Viel wird ja geunkt, die jungen Leute interessierten sich nicht mehr für persönliche Treffen. Wegen Instagram und Tiktok. Ich glaube das nicht. Ich bin der festen Überzeugung, das persönliche Erleben von anderen Freaks abends bei einem Bier, wenn sie live über ihre Abenteuer auf Reisen oder ihre Erfolge in ihren Terrarienkellern berichten, ist letztlich durch nichts zu ersetzen, durch keine Facebook- Gruppe und keinen Youtube-Kanal. Dabei bin ich überhaupt nicht kulturpessimistisch. Das sind ja alles ganz schöne Sachen, die uns das Internet da bereitstellt. Und ich warte gespannt, was die KI uns noch so alles bringen wird. Kann sie bald die Editorials der REPTILIA schreiben? Mag sein. Aber wollen Sie die dann lesen, wenn ein Algorithmus sie nach irgendwelchen Wahrscheinlichkeiten berechnet hat? Oder freut es Sie doch eher, handgemachte Zeilen von jemandem zu lesen, dem sie schon mal bei einem Vortragsabend persönlich begegnet sind und dessen Weg Sie über die Jahre eben auch immer mal wieder verfolgt haben? Selbst wenn seine Syntax mitunter etwas aus dem Ruder läuft? Ich bin auch da ganz optimistisch. Menschen interessieren sich letztlich eben doch vor allem für andere Menschen – und für Amphibien, Reptilien und Wirbellose natürlich …

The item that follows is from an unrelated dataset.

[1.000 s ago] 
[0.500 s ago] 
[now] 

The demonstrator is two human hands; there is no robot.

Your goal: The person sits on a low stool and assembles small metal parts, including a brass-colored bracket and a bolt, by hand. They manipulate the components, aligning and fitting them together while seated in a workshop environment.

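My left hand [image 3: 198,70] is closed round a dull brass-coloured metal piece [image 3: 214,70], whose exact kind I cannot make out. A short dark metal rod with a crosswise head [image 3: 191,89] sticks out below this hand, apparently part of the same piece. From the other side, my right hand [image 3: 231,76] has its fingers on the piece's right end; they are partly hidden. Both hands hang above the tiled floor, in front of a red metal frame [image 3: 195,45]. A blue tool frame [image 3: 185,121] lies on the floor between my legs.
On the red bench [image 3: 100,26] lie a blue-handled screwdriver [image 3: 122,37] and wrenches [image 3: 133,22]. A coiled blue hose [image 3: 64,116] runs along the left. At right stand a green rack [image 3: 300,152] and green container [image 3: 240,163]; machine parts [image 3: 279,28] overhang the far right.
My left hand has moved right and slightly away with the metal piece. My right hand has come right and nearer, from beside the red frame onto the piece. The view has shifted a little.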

Aber apropos über lange Zeit begleiten und den Werdegang beobachten: Das Vergnügen haben REPTILIA-Leser jetzt ja ohnehin auch noch auf andere Weise. Wer schon lange dabei ist, erinnert sich vielleicht noch an den „Brutkasten“, den ich vor etwa zwanzig Jahren geschrieben habe und in dem ich die erstaunliche Geschichte aufschrieb, wie mein Redaktionskollege Kriton Kunz, als es mir ein einziges Mal gelungen war, ihn aus seiner Höhle in Speyer auf eine Tagung herauszulocken, dort gleich die Frau seines Lebens fand. Ich bin ja eher ein etwas nüchterner Typ, aber das muss so was wie Liebe auf den ersten Blick gewesen sein, denn die beiden konnten sich noch nicht einmal unterhalten, weil Ana Lucia aus Guatemala stammt, damals nur zu Besuch bei in Deutschland lebenden Verwandten war und kein Deutsch sprach, während Kriton kein Spanisch konnte. Und da gab es noch nicht mal den Google-Translator! Tja, und bald darauf waren sie verheiratet, bekamen zwei Söhne, und mit denen reist Kriton heute durch das Land der einen Hälfte ihrer Familie und erlebt mit ihnen aufregende Herping-Abenteuer, über die der Clan im Titelthema dieser Ausgabe berichtet. Und Sohn Francisco kennen Sie sowieso schon, von seinem spektakulären, eindrucksvollen Autoren-Debüt vor einem halben Jahr mit dem großen Titelthema über die Invasion der Ochsenfrösche und natürlich von den ebenso unterhaltsamen wie kurzweiligen Videos auf dem – na eben! – Youtube-Channel der REPTILIA. Kennen Sie nicht? Na, dann aber hurtig, auf ins Internet und mal reinschauen! Das lohnt sich ebenso sehr, wie in die gute, alte, gedruckte REPTILIA zu schauen. Und so soll es doch gerne auch weiterhin bleiben. Das würde auch Chat GPT empfehlen!